The Ontario Healthy Schools Coalition (OHSC) defines a “Healthy School” as one that “promotes the physical, mental, social and spiritual health of the whole school community”. Without a quality “up to date” health and physical education curriculum the goal of achieving healthy schools is not feasible.
The healthy development of our children should be first and foremost in our decision makers minds because today’s children are adopting unhealthy lifestyles, which are leading to the health crisis of this century, resulting in the first generation of children to die before their parents. The major concern is that these children tend to become unhealthy adults who will face an increased risk of many illnesses such as cancer, heart disease, diabetes, and other chronic diseases thus leading to increased adult morbidity and mortality in years to come.
A Quality H&PE curriculum allows students to learn about a variety of health subjects in an enjoyable and positive manner so students can gain the knowledge, attitudes and skills needed to develop lifelong healthy habits. If we want to reduce health care costs in the future then we need to implement a quality curriculum that will have a positive impact on the lives of our children and youth in schools. For the sake of our children we cannot afford to wait any longer.
We commend Ophea for developing and releasing this excellent report and hope it will make a difference in the lives of our children and youth in schools across Ontario.”

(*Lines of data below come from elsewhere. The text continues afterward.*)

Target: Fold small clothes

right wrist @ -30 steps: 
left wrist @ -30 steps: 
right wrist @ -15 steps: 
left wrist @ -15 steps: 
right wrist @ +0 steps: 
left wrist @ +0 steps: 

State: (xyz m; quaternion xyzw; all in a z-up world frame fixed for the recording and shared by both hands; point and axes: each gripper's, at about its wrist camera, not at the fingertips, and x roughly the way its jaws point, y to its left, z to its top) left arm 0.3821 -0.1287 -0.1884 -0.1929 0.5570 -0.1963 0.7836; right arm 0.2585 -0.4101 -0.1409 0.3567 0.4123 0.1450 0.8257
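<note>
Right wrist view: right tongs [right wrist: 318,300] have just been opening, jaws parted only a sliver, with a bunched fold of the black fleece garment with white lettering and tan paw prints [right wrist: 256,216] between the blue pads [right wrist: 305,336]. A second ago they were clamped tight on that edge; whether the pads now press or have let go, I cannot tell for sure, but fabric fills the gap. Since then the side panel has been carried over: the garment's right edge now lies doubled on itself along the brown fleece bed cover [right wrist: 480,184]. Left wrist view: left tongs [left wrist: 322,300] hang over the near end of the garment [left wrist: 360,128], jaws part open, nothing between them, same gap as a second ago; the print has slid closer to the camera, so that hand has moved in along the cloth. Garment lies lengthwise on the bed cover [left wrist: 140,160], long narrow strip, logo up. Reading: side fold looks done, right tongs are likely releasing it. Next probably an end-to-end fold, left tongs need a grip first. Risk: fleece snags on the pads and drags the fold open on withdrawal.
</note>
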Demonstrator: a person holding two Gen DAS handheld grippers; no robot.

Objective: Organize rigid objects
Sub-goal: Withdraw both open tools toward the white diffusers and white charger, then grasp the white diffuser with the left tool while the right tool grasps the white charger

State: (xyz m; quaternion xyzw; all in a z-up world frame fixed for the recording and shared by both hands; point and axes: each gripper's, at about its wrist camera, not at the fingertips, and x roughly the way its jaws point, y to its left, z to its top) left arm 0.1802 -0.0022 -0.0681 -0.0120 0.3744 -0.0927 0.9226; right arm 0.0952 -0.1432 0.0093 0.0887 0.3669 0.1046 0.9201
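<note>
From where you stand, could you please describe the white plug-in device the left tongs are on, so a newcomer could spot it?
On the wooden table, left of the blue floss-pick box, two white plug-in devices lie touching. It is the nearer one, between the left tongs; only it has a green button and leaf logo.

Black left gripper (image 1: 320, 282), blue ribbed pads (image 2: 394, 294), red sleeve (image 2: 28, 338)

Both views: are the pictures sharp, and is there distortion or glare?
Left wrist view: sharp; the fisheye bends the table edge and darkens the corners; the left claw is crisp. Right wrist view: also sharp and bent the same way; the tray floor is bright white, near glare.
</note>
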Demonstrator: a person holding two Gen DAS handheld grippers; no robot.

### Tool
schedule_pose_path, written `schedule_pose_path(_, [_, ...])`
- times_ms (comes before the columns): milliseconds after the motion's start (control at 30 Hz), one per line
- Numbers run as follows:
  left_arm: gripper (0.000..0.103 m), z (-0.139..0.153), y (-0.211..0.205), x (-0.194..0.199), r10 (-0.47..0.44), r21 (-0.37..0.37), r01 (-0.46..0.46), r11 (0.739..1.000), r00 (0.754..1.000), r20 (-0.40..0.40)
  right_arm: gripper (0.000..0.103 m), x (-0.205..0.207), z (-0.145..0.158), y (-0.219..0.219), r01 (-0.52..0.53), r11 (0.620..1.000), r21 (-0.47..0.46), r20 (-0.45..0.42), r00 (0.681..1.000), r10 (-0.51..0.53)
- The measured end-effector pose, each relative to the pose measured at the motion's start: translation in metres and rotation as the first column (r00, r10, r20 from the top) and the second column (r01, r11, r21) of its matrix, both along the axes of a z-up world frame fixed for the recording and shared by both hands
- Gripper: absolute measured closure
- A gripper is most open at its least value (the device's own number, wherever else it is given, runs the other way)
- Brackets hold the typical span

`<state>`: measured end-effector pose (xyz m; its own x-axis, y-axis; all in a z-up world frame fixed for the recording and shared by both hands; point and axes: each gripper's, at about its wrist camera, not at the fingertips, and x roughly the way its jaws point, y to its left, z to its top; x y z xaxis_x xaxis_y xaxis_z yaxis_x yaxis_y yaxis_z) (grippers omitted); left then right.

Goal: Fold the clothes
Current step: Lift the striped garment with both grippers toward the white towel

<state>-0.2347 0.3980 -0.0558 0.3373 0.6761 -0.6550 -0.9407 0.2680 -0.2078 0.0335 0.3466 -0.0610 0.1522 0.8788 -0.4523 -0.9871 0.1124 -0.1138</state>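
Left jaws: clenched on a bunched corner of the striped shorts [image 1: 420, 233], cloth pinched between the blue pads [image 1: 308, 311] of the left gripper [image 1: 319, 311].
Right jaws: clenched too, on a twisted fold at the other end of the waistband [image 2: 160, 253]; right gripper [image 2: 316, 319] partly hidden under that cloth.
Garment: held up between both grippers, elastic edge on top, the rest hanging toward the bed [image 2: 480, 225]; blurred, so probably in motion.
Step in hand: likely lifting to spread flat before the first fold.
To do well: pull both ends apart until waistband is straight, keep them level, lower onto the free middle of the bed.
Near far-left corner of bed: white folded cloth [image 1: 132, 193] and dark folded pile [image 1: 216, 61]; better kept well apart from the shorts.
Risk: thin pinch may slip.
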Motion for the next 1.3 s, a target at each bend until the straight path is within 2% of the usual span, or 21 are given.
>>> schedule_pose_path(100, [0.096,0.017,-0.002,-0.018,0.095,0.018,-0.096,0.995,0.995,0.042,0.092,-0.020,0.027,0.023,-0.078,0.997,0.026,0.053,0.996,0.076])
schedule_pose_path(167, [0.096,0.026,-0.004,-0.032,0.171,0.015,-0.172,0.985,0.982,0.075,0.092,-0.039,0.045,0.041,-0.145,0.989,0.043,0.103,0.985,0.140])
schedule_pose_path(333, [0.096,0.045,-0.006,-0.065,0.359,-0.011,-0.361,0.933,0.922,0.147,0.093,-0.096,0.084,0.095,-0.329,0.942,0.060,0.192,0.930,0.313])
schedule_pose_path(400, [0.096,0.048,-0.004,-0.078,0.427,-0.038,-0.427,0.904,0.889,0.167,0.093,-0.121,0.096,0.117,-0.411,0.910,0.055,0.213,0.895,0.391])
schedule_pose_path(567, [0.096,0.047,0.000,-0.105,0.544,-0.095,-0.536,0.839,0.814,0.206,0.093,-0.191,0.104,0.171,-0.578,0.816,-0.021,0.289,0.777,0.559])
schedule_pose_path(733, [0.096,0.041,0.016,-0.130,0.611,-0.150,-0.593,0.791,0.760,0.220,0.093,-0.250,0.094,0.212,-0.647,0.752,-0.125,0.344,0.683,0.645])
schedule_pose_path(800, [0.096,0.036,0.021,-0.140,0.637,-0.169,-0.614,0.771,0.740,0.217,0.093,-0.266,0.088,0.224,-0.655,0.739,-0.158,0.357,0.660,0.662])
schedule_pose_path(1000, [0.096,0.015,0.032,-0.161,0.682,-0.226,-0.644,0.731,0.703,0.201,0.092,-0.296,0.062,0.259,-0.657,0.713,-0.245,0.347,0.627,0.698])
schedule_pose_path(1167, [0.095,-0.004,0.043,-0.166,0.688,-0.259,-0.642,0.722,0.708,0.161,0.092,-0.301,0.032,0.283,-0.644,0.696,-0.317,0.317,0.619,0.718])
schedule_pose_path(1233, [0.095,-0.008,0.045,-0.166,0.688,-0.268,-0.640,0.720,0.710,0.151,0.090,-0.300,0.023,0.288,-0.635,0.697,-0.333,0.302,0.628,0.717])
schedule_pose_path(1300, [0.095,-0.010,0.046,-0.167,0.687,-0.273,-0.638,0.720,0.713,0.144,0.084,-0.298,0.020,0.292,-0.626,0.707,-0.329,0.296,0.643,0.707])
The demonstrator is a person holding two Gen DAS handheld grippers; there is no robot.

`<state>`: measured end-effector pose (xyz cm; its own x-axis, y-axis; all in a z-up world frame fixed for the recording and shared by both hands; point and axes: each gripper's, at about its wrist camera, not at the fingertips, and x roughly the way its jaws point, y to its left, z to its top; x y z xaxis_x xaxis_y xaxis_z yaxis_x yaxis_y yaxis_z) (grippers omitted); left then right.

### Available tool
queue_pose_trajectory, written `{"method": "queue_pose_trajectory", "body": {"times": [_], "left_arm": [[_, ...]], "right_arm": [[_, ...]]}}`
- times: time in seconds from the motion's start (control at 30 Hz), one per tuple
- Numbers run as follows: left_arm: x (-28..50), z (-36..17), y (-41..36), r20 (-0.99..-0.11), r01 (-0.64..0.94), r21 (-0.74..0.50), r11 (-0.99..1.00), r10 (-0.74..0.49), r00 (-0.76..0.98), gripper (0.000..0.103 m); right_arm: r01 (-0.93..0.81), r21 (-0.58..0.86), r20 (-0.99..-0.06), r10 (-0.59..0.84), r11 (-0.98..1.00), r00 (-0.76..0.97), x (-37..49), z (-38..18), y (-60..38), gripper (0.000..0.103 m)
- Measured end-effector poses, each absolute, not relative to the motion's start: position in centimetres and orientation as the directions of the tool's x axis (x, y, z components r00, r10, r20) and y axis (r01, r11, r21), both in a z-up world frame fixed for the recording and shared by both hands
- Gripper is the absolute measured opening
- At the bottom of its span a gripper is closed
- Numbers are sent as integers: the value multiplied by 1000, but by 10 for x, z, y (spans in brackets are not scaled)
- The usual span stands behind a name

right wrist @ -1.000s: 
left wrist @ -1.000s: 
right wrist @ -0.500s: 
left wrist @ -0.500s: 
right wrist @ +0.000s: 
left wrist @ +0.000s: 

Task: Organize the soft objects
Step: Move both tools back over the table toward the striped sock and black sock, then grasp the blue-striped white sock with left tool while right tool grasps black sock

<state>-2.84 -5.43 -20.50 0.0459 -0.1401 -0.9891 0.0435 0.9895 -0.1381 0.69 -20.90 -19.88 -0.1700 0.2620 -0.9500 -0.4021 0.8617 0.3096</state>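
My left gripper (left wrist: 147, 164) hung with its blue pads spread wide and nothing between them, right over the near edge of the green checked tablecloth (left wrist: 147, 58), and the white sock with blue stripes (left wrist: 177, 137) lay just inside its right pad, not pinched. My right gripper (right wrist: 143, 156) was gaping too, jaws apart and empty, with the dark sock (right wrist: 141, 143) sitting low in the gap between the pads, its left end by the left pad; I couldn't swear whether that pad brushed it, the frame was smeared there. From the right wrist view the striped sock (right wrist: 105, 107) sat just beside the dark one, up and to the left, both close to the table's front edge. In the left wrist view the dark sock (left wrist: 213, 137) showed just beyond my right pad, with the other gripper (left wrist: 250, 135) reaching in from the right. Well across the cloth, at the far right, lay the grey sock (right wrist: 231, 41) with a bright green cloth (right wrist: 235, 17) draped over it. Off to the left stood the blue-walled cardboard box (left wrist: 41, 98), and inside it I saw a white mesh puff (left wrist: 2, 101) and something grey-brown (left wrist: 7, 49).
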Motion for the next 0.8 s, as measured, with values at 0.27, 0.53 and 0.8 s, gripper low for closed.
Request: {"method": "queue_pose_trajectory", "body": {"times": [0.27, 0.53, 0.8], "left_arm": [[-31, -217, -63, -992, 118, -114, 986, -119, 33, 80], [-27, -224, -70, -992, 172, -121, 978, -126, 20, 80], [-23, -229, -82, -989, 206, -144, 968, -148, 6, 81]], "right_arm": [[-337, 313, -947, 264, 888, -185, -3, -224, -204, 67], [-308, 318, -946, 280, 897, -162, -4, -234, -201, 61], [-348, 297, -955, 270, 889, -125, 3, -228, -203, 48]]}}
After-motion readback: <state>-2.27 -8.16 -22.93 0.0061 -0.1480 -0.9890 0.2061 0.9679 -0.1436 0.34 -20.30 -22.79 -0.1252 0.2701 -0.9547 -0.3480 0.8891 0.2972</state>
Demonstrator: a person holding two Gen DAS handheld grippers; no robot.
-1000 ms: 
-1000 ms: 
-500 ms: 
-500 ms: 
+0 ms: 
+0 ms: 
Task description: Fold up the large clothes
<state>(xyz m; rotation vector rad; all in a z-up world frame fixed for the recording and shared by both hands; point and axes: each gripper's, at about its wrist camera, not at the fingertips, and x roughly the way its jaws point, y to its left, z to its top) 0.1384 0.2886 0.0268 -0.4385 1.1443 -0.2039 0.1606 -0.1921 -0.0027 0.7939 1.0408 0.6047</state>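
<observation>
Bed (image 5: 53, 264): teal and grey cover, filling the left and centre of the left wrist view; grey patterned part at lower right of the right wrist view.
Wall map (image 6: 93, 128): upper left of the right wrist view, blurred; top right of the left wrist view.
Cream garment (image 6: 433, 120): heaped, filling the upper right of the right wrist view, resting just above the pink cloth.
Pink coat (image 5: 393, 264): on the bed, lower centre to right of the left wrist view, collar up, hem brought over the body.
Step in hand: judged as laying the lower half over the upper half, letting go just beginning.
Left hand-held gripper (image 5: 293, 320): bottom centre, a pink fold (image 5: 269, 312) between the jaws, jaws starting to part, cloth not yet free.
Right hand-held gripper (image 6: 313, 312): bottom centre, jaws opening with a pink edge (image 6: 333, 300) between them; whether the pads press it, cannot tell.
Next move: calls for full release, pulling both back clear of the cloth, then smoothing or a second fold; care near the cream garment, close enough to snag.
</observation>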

OHASSTA endorses OPHEA in their efforts to expedite the release of curriculum that has been held up for two years. We are also awaiting curriculum, held up at the same time and the research tells us that we need to move away from expectations and resources that are now outdated and misleading.
“The Ontario Lung Association supports the new report released by Ophea focusing on the importance of health and physical education (H&PE) in Ontario elementary and secondary school students to lead active, healthy lives. Since asthma is more prevalent in obese individuals and is more difficult to control, it is important for students to gain the skills to be active and reduce the chances of becoming overweight. This will help meet Ontario’s Action Plan for Health Care which has a goal of reducing childhood obesity by 20% over five years. Providing students with current and accurate information will allow them to make informed decisions about their health and risk taking behaviours. Delaying the onset of tobacco use, for example, is critical because the younger people are when they begin to smoke, the more likely they are to smoke as adults. When students understand the importance of following healthy behaviours, it will help prevent tobacco use, thus decreasing the chances of becoming one of the 2.4 million Ontarians with a serious lung disease.
“The Ontario Principals' Council congratulates Ophea on the release of the 2012 report "It's Time to Move on Child and Youth Health." Principals and vice-principals in Ontario's public elementary and secondary schools support a revised health and physical education curriculum that focuses on healthy lifestyles and improves student achievement. We encourage the government to move ahead with the implementation of the report's recommendations.”
“The release by the Provincial government of the updated Health and Physical Education curriculum is long overdue,” said Lori Lukinuk, Vice President of the Ontario Public School Boards’ Association and OPSBA’s representative on Ophea’s Board of Directors. “Our school boards need this holistic and inclusive curriculum which assures continuity in the content from Grade 1 through Grade 12. It reflects what parents expect of our school system and will encourage our students to value, participate in, and make a lifelong commitment to healthy active living.”
“The Ontario Society of Physical Activity Promoters in Public Health would definitely like to lend its support to the campaign to finalize and release the H&PE curriculum in Ontario. It is an issue that our society feels very strongly about and applaud Ophea’s continued advocacy efforts”.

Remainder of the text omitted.